In your reply, repeat the full listing exactly and leave each picture out.

☆ ☆ ☆ ☆

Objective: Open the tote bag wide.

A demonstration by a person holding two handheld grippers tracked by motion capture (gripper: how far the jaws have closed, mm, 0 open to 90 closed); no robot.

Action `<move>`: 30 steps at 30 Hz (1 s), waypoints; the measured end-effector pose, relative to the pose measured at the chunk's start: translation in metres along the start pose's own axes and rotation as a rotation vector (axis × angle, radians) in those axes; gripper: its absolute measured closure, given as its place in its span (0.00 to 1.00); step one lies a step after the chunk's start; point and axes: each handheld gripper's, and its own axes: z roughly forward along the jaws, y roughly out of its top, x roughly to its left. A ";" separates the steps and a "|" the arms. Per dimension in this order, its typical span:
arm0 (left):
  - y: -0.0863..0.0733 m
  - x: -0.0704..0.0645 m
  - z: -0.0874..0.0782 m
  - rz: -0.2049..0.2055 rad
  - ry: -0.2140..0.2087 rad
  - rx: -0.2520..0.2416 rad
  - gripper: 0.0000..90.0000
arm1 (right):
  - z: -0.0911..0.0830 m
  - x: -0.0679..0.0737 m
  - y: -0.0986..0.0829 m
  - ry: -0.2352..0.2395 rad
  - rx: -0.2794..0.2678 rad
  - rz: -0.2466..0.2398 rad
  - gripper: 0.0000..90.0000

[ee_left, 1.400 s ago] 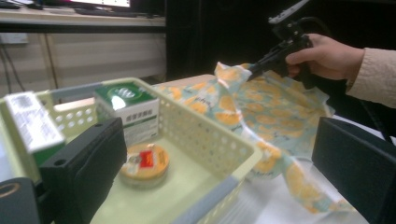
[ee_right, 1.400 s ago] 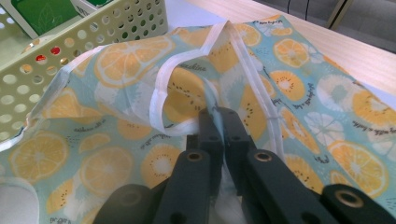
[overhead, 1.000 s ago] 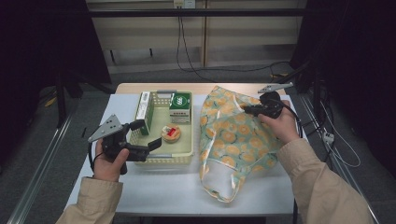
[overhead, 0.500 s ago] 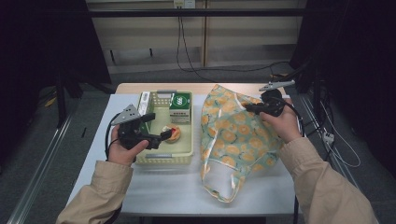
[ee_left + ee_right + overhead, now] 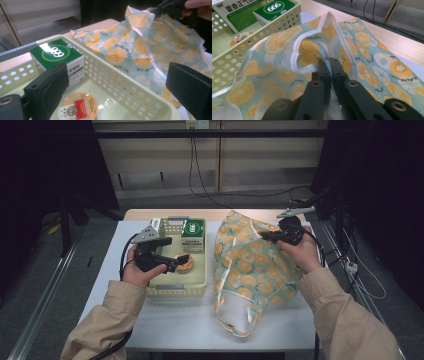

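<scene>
High view: left tongs point(image 5: 184, 261) held apart over a round lidded cup point(image 5: 185, 264) in the perforated basket point(image 5: 175, 289) on the bench point(image 5: 175, 320), left gripper view: green carton point(image 5: 58, 58) seen beyond the cup, right gripper view: right tongs point(image 5: 328, 65) clamped on the orange-print bag point(image 5: 312, 55) right of the basket.

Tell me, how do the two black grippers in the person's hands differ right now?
The left gripper has its jaws wide open over the basket, above the round tub; the right gripper has its jaws shut on the bag, pinching its white-edged rim. The left holds nothing, while the right lifts fabric. Both are black and hand-held.
</scene>
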 end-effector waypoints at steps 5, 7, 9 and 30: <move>-0.003 0.004 0.013 0.006 -0.012 0.033 0.05 | 0.001 0.001 -0.002 -0.002 0.006 0.000 1.00; -0.003 0.005 0.017 0.016 -0.010 0.051 0.05 | 0.001 0.001 -0.002 -0.003 0.007 0.000 1.00; -0.003 0.006 0.022 0.028 -0.014 0.070 0.05 | 0.000 0.000 -0.002 -0.003 0.002 0.002 1.00; -0.016 0.019 0.056 0.076 -0.002 0.261 0.06 | 0.001 0.002 -0.003 0.003 0.006 -0.001 1.00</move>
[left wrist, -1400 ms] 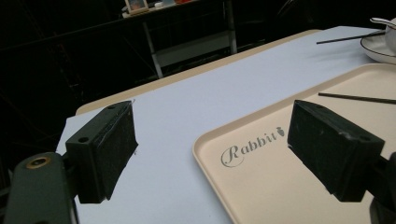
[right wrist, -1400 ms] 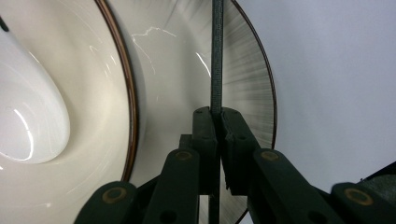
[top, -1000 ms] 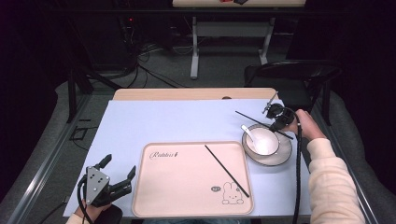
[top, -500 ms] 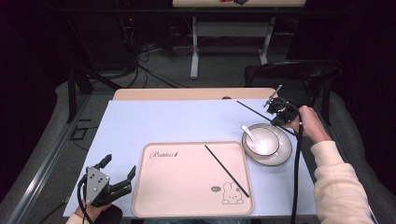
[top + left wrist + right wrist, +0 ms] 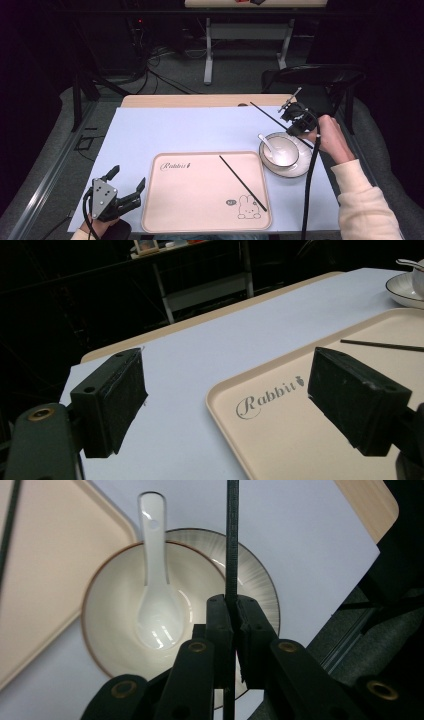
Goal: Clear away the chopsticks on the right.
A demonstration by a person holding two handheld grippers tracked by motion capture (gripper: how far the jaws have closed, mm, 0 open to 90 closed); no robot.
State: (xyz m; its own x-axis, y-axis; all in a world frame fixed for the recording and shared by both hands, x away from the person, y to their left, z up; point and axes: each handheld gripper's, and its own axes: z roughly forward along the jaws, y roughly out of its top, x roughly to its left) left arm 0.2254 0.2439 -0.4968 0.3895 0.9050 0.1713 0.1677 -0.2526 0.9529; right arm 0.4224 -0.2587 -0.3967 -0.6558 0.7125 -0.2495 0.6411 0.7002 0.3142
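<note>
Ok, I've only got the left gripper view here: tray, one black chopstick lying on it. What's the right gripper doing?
Observer: The right gripper is shut on another black chopstick, holding it over the edge of the bowl.
Operator: Anything inside that bowl?
Observer: A white ceramic spoon lies in it, with its handle sticking out past the rim.

Overhead forward-down, two close claw cameras — all share tray (image 5: 200,200)
</note>
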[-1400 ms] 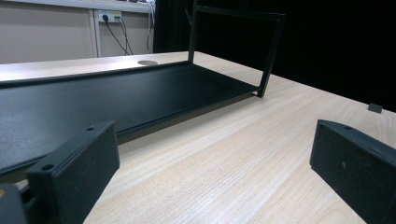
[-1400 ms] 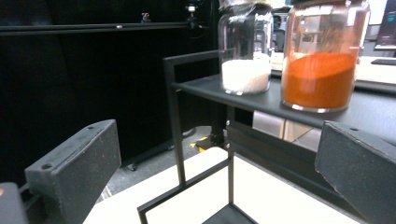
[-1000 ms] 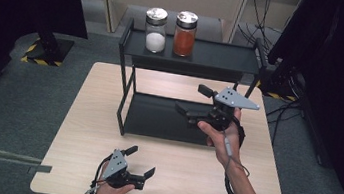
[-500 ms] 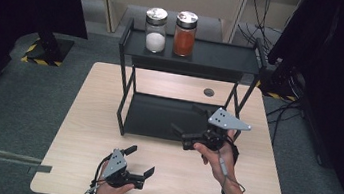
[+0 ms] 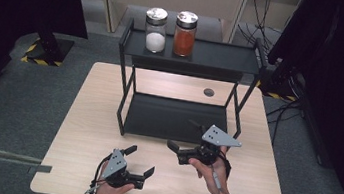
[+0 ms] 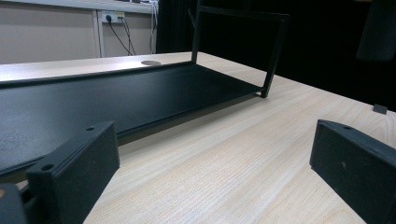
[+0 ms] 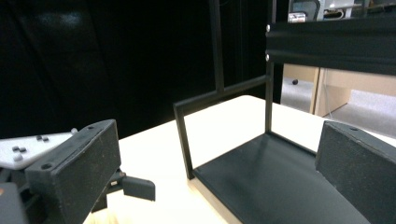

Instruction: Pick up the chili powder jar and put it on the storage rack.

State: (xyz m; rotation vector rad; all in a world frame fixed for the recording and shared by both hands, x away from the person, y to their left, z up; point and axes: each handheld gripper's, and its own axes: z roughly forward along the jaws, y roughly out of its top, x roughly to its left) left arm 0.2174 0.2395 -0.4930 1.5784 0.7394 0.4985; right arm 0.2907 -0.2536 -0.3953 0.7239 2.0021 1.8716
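Atop the black rack (image 5: 225, 58) stand a white-filled jar (image 5: 156, 30) and an orange-filled jar (image 5: 185, 33).

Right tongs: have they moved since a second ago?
Yes. In the high view the right tongs have drawn back toward the person, from over the rack's lower shelf to the table in front of it.

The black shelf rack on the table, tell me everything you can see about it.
The black rack looks like matte metal: thin square posts, a flat lower tray resting on the wooden table, and an upper shelf with raised end rails. The lower tray is bare. On the upper shelf stand a white-filled jar and an orange-filled jar, side by side towards its left, both with metal lids. It stands upright; neither gripper touches it.
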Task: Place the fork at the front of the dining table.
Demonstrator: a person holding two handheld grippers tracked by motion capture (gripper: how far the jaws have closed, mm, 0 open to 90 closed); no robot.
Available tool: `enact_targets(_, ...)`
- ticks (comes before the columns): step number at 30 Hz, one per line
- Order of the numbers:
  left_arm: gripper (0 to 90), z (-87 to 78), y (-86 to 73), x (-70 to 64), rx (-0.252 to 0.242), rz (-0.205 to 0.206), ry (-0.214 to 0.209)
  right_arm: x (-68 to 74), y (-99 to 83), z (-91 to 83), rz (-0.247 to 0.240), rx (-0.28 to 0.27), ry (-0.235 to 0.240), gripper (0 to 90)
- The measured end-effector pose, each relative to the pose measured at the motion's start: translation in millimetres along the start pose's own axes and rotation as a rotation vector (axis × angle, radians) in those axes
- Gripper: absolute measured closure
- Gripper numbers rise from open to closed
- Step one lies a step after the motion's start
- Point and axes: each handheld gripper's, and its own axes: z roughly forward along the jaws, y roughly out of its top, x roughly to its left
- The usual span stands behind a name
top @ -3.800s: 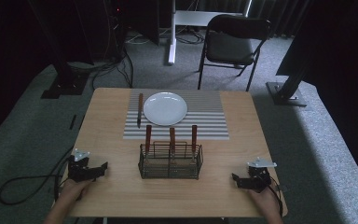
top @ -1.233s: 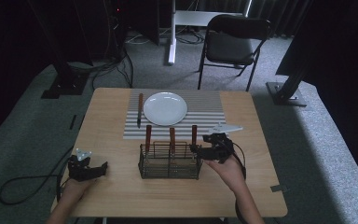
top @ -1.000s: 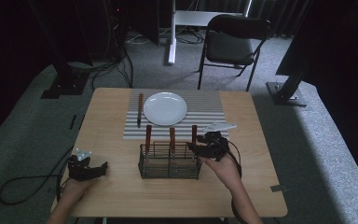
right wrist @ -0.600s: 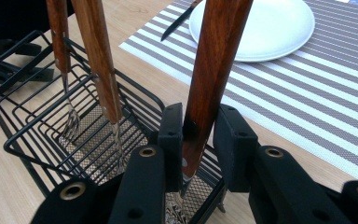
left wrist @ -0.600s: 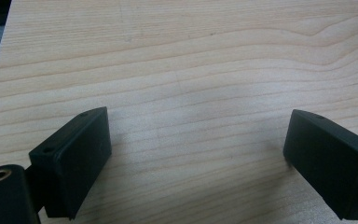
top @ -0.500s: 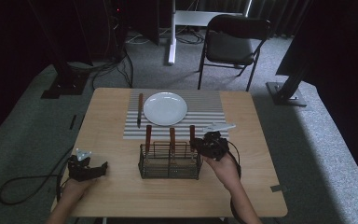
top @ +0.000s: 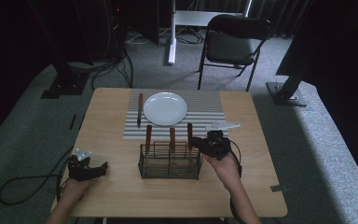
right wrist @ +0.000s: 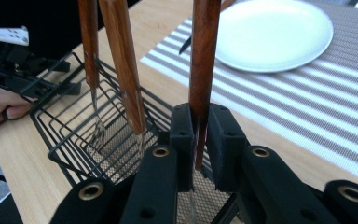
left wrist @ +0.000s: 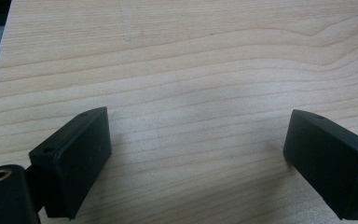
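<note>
The right claw [right wrist: 199, 144] is clamped on the wooden handle [right wrist: 204, 60] of the rightmost utensil, which stands upright in the wire basket [top: 169, 162] near the tabletop's [top: 121, 191] front edge. Two more handled utensils [right wrist: 121, 60] stand beside it. The likely step is lifting this piece out: pull straight up along the handle so the hidden tip clears the mesh without snagging. The left claw [left wrist: 196, 154] rests on bare wood, jaws wide apart and empty. A plate [top: 165, 108] and a knife [top: 140, 108] lie on the striped mat [top: 205, 116] beyond.
</note>
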Motion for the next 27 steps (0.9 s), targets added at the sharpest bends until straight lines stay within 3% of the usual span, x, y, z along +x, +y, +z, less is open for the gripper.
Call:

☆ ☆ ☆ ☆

**Answer section**
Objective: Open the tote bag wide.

A demonstration by a person holding two handheld grippers tracked by motion capture (gripper: how far the jaws have closed, mm, 0 open to 90 closed); no robot.

Action `<move>`: 30 steps at 30 Hz (1 s), waypoints; the measured end-effector pose, relative to the pose measured at the chunk's start: translation in metres along the start pose's own axes and rotation as a rotation vector (axis × angle, radians) in those axes; gripper: its absolute measured closure, given as its place in its span (0.00 to 1.00); step one lies a step after the chunk's start; point and axes: each handheld gripper's, and its own axes: z roughly forward along the jaws, y roughly out of its top, x roughly to its left. A ";" separates the steps and a "|" the arms. Per dimension in this order, its typical span:
arm0 (left):
  - y: -0.0863..0.0733 m
  - x: -0.0704..0.0645 m
  - z: -0.0874..0.0782 m
  - rz: -0.2049..0.2055 rad
  - ry: -0.2140..0.2087 rad
  - rx: -0.2520..0.2416 rad
  - gripper: 0.0000..90.0000
arm1 (right):
  - z: -0.0911..0.0830 m
  - x: -0.0679..0.0737 m
  - y: -0.0986..0.0829 m
  - ry: -0.2352..0.2395 rad
  - rx: -0.2794..0.2678 rad
  - rz: -0.2466..0.2398 rad
  - gripper: 0.0000..90.0000

[ee_left, 1.400 s ago] 
[ee_right, 1.400 s ago] 
[overhead, 1.000 s ago] 
[overhead, 0.500 s ago] 
[ee_left + ee_right + overhead, now] 

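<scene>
High view: left tongs point(image 5: 184, 261) held apart over a round lidded cup point(image 5: 185, 264) in the perforated basket point(image 5: 175, 289) on the bench point(image 5: 175, 320), left gripper view: green carton point(image 5: 58, 58) seen beyond the cup, right gripper view: right tongs point(image 5: 328, 65) clamped on the orange-print bag point(image 5: 312, 55) right of the basket.

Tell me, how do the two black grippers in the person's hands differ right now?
The left gripper has its jaws wide open over the basket, above the round tub; the right gripper has its jaws shut on the bag, pinching its white-edged rim. The left holds nothing, while the right lifts fabric. Both are black and hand-held.
</scene>
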 end-effector waypoints at steps 5, 7, 9 and 30: <move>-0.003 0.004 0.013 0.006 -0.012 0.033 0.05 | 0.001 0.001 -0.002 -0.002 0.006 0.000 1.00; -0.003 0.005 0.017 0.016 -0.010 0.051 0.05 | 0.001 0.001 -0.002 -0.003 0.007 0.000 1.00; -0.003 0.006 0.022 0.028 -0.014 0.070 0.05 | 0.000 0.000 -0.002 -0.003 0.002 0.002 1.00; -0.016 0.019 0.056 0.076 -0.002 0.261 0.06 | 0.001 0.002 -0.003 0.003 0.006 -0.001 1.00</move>
[left wrist, -1400 ms] 
[right wrist, -1400 ms] 
[top, -1000 ms] 
[top, -500 ms] 
[top + left wrist + right wrist, +0 ms] 
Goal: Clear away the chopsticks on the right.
A demonstration by a person holding two handheld grippers tracked by motion capture (gripper: how far the jaws have closed, mm, 0 open to 90 closed); no robot.
State: (xyz m; its own x-axis, y-axis; all in a world frame fixed for the recording and shared by both hands, x away from the person, y to their left, z up; point and axes: each handheld gripper's, and its own axes: z roughly forward along the jaws, y roughly out of its top, x roughly to its left) left arm 0.2254 0.2439 -0.4968 0.3895 0.9050 0.1713 0.1677 -0.2526 0.9529; right arm 0.4224 -0.2587 -0.3967 -0.6558 0.7125 -0.2495 0.6411 0.7002 0.3142
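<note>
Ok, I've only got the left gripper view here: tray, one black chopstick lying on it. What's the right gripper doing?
Observer: The right gripper is shut on another black chopstick, holding it over the edge of the bowl.
Operator: Anything inside that bowl?
Observer: A white ceramic spoon lies in it, with its handle sticking out past the rim.

Overhead forward-down, two close claw cameras — all share tray (image 5: 200,200)
</note>
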[-1400 ms] 
[-1400 ms] 
[-1000 ms] 
[-500 ms] 
[+0 ms] 
[+0 ms] 
[+0 ms] 

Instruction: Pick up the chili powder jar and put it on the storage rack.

State: (xyz m; rotation vector rad; all in a world frame fixed for the recording and shared by both hands, x away from the person, y to their left, z up; point and axes: each handheld gripper's, and its own axes: z roughly forward along the jaws, y roughly out of its top, x roughly to its left) left arm 0.2174 0.2395 -0.4930 1.5784 0.7394 0.4985; right arm 0.2907 -0.2536 -0.3953 0.7239 2.0021 1.8716
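Atop the black rack (image 5: 225, 58) stand a white-filled jar (image 5: 156, 30) and an orange-filled jar (image 5: 185, 33).

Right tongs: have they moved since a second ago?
Yes. In the high view the right tongs have drawn back toward the person, from over the rack's lower shelf to the table in front of it.

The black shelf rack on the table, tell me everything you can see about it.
The black rack looks like matte metal: thin square posts, a flat lower tray resting on the wooden table, and an upper shelf with raised end rails. The lower tray is bare. On the upper shelf stand a white-filled jar and an orange-filled jar, side by side towards its left, both with metal lids. It stands upright; neither gripper touches it.
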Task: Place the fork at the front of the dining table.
Demonstrator: a person holding two handheld grippers tracked by motion capture (gripper: how far the jaws have closed, mm, 0 open to 90 closed); no robot.
Available tool: `enact_targets(_, ...)`
- ticks (comes before the columns): step number at 30 Hz, one per line
- Order of the numbers:
  left_arm: gripper (0 to 90), z (-87 to 78), y (-86 to 73), x (-70 to 64), rx (-0.252 to 0.242), rz (-0.205 to 0.206), ry (-0.214 to 0.209)
  right_arm: x (-68 to 74), y (-99 to 83), z (-91 to 83), rz (-0.247 to 0.240), rx (-0.28 to 0.27), ry (-0.235 to 0.240), gripper (0 to 90)
- The measured end-effector pose, each relative to the pose measured at the motion's start: translation in millimetres along the start pose's own axes and rotation as a rotation vector (axis × angle, radians) in those axes
- Gripper: absolute measured closure
- Gripper numbers rise from open to closed
- Step one lies a step after the motion's start
- Point and axes: each handheld gripper's, and its own axes: z roughly forward along the jaws, y roughly out of its top, x roughly to its left
- The usual span stands behind a name
top @ -3.800s: 
top @ -1.233s: 
top @ -1.000s: 
right wrist @ -0.600s: 
left wrist @ -0.600s: 
top @ -0.500s: 
top @ +0.000s: 
right wrist @ +0.000s: 
left wrist @ +0.000s: 
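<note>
The right claw [right wrist: 199, 144] is clamped on the wooden handle [right wrist: 204, 60] of the rightmost utensil, which stands upright in the wire basket [top: 169, 162] near the tabletop's [top: 121, 191] front edge. Two more handled utensils [right wrist: 121, 60] stand beside it. The likely step is lifting this piece out: pull straight up along the handle so the hidden tip clears the mesh without snagging. The left claw [left wrist: 196, 154] rests on bare wood, jaws wide apart and empty. A plate [top: 165, 108] and a knife [top: 140, 108] lie on the striped mat [top: 205, 116] beyond.
</note>
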Motion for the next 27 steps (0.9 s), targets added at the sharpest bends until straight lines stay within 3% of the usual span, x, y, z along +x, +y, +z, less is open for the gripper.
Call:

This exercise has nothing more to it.